Paul Biya réélu Cameroun 2025 : tensions et contestation
La réélection de Paul Biya au Cameroun en 2025 a été confirmée le 12 octobre, avec 53,66 % des voix valides. Ce huitième mandat consécutif a immédiatement suscité de vives réactions parmi les leaders politiques, les organisations de la société civile et les observateurs internationaux.
Le Conseil constitutionnel a validé sa victoire face à Issa Tchiroma Bakary (35,19 %) et Cabral Libii (3,41 %). Bien que le taux de participation ait atteint 57,76 %, de nombreux opposants ont dénoncé des irrégularités. Tchiroma affirme avoir remporté le scrutin, en s’appuyant sur des procès-verbaux couvrant 80 % du territoire. Par conséquent, il a refusé le poste de Premier ministre proposé par le camp présidentiel.
Dans ce contexte, des manifestations ont éclaté à Douala, Garoua et Yaoundé. En conséquence, des affrontements violents ont opposé les manifestants aux forces de sécurité. Human Rights Watch a recensé au moins quatre morts et plusieurs centaines d’arrestations. De plus, les autorités ont interpellé plusieurs figures de l’opposition, ce qui a accentué les tensions. Notamment, certains leaders régionaux ont appelé à la retenue, mais les violences ont persisté.
Toutefois, cette réélection soulève des interrogations sur la stabilité démocratique du pays. Tandis que des organisations civiles réclament des réformes électorales profondes, les observateurs internationaux appellent à une médiation urgente. En outre, des ONG régionales et des institutions multilatérales suivent de près l’évolution de la situation. Elles insistent sur la nécessité de solutions pacifiques et de réformes structurelles. Par ailleurs, plusieurs voix appellent à une refonte du cadre électoral avant les prochaines échéances.

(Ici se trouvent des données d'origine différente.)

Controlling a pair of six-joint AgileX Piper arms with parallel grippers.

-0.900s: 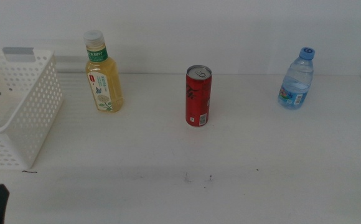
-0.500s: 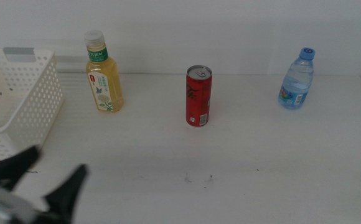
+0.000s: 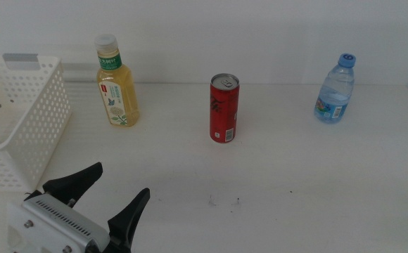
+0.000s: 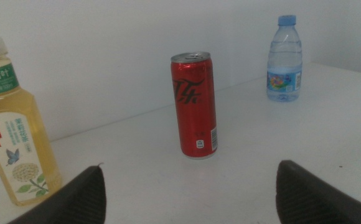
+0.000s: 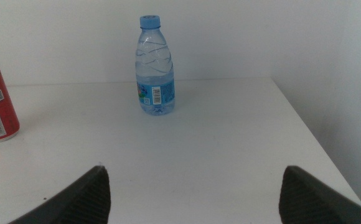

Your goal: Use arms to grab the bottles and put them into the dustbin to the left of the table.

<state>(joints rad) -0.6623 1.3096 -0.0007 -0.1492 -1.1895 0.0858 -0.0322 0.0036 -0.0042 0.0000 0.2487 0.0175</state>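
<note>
Ahead of the left gripper (image 3: 109, 193), wide open and empty, stand the tea bottle (image 3: 117, 86), can (image 3: 224, 109) and farther water bottle (image 3: 335, 89); a careless reach could topple one, with the basket (image 3: 21, 119) beside it.

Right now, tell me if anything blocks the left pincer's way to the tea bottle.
Nothing visible does. The left pincer, open, sits near the table's front edge beside the basket. Only bare tabletop lies between it and the tea bottle. The red can stands off to the side, clear of that line.
</note>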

Ainsi, les tensions post-électorales révèlent la fragilité des institutions. En définitive, l’avenir du Cameroun dépendra de la capacité de ses dirigeants à instaurer un dialogue inclusif, à restaurer la confiance publique et à garantir des élections libres, transparentes et équitables. Ce scrutin pourrait marquer un tournant historique — ou prolonger un modèle politique contesté.

Les tensions électorales sont au centre des préoccupations de plus d’une. Cette pathologie est toujours d’actualité et refuse de lâcher. Tout au mieux elle se propage telle un cancer en métastase.
Il est malheureux de constater que les aînés refusent de passer le flambeau. Un pouvoir qui a longtemps démontré ses capacités dans la gestion des affaires publiques ne doit elle pas à présent s’offrir un répit ? Jusqu’à quand alors?